# EXERCISE OBJECTIVE
Say how many of the lines below include the word "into", and write nothing else.

# WORKING DATA
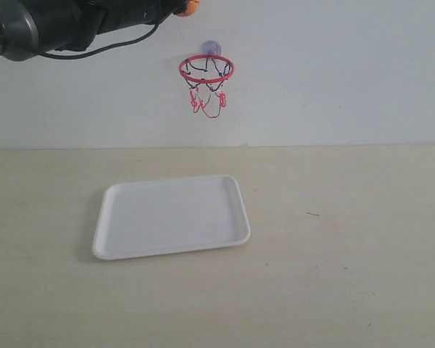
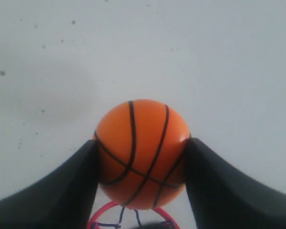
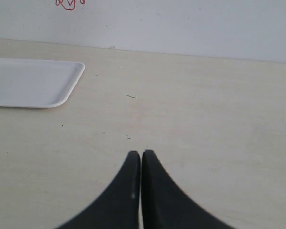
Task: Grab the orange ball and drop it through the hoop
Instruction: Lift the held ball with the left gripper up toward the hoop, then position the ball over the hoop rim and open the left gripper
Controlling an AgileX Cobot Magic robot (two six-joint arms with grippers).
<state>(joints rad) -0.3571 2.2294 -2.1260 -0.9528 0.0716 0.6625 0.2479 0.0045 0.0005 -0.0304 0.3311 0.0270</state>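
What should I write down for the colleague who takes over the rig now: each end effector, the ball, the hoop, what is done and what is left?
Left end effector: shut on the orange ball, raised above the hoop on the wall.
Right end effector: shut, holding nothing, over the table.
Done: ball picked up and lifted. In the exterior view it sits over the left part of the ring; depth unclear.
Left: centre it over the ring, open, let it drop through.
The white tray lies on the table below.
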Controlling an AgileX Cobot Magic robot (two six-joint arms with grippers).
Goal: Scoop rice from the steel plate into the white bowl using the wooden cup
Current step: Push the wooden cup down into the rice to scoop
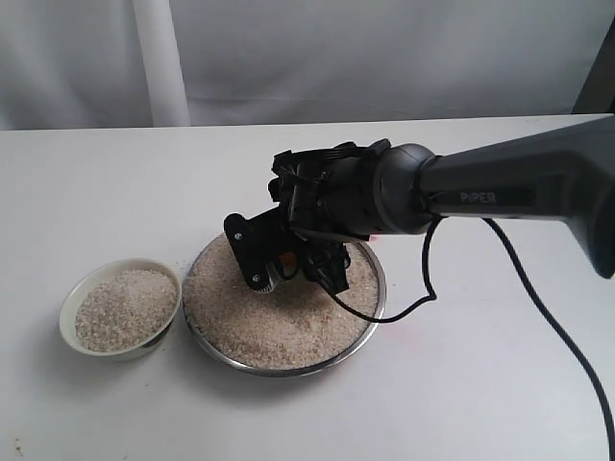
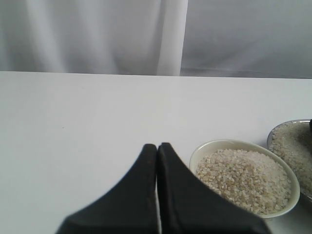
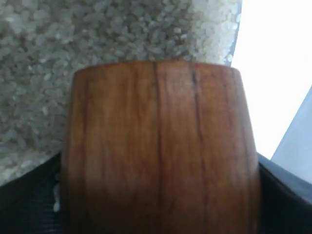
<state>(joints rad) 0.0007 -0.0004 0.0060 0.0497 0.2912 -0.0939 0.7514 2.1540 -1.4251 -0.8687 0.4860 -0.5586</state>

# WRITTEN REPLY
2